**EXERCISE DATA**
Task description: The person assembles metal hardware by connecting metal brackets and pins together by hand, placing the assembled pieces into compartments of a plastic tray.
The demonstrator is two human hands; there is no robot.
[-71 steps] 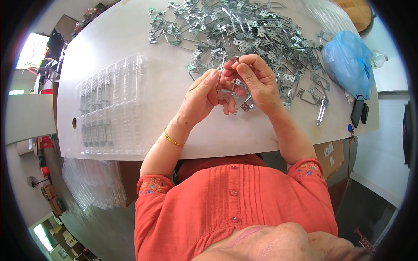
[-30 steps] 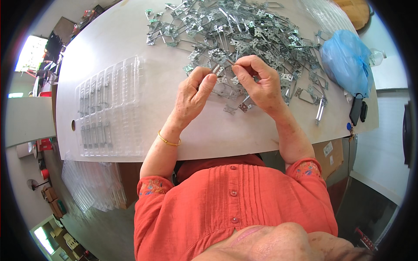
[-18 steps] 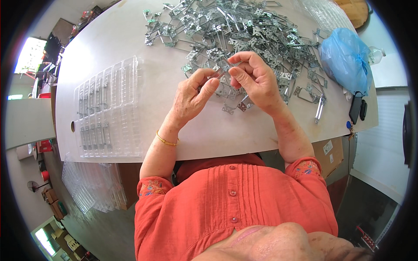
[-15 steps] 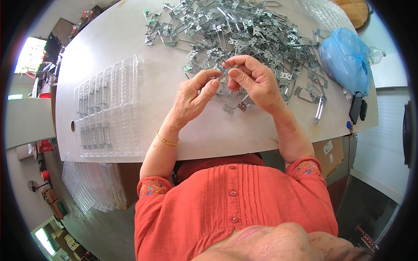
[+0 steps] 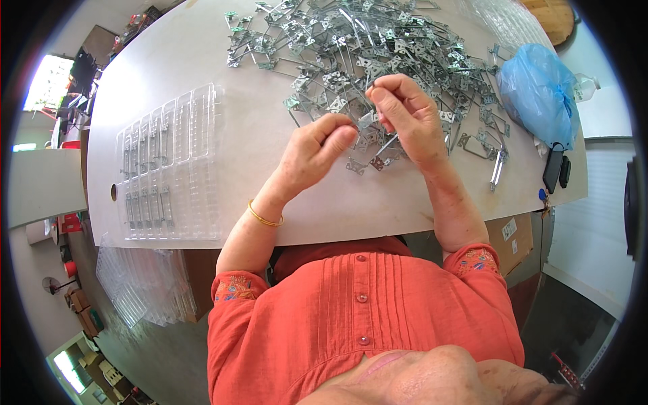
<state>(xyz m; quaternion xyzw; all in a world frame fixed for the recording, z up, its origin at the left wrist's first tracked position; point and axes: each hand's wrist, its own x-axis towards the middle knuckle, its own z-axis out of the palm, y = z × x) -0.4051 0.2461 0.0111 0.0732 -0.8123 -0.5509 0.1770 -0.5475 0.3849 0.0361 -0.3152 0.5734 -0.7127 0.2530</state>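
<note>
My right hand (image 5: 413, 123) is closed in a pinch, thumb against forefinger, on a thin metal bracket whose slim end shows at the fingertips. To its left and a little lower, my left hand (image 5: 312, 150) is pinched too; what its fingertips hold is too small to make out. A shiny bracket plate (image 5: 366, 121) lies in the gap between the two hands; I cannot tell whether it is held or rests on the heap. Just beyond both hands spreads a large tangled heap of metal brackets with rods (image 5: 378, 47).
A clear plastic tray (image 5: 192, 202) with two rows of metal parts lies on the table (image 5: 324, 219) at left. On the right are a blue plastic bag (image 5: 536, 94) and a black phone (image 5: 551, 169). More clear trays (image 5: 152, 283) are stacked below the table's left edge.
Both hands have shifted slightly to the right. My right fingertips have risen a little farther from me, and the gap between the two pinches has widened.
</note>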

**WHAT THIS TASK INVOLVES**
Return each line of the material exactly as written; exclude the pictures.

**WRITTEN ANSWER**
Task description: The person assembles metal hardware by connecting metal brackets and pins together by hand, placing the assembled pieces into compartments of a plastic tray.
The demonstrator is two human hands; there is no robot.
[-71 steps] 
[-30 steps] 
[-18 steps] 
[-15 steps] 
[+0 steps] 
<state>(xyz m; quaternion xyzw; all in a world frame fixed for the recording, z up, its origin at the left wrist's first tracked position; point and axes: each hand's wrist, its own x-axis towards the middle knuckle, its own z-axis out of the palm, y = z × x) -0.4051 0.2461 0.0111 0.0732 -0.8123 -0.5509 0.1770 -0.5475 0.3849 0.0361 -0.3152 0.5734 -0.7127 0.2530</state>
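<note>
My right hand (image 5: 413, 123) is closed in a pinch, thumb against forefinger, on a thin metal bracket whose slim end shows at the fingertips. To its left and a little lower, my left hand (image 5: 312, 150) is pinched too; what its fingertips hold is too small to make out. A shiny bracket plate (image 5: 366, 121) lies in the gap between the two hands; I cannot tell whether it is held or rests on the heap. Just beyond both hands spreads a large tangled heap of metal brackets with rods (image 5: 378, 47).
A clear plastic tray (image 5: 192, 202) with two rows of metal parts lies on the table (image 5: 324, 219) at left. On the right are a blue plastic bag (image 5: 536, 94) and a black phone (image 5: 551, 169). More clear trays (image 5: 152, 283) are stacked below the table's left edge.
Both hands have shifted slightly to the right. My right fingertips have risen a little farther from me, and the gap between the two pinches has widened.
</note>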

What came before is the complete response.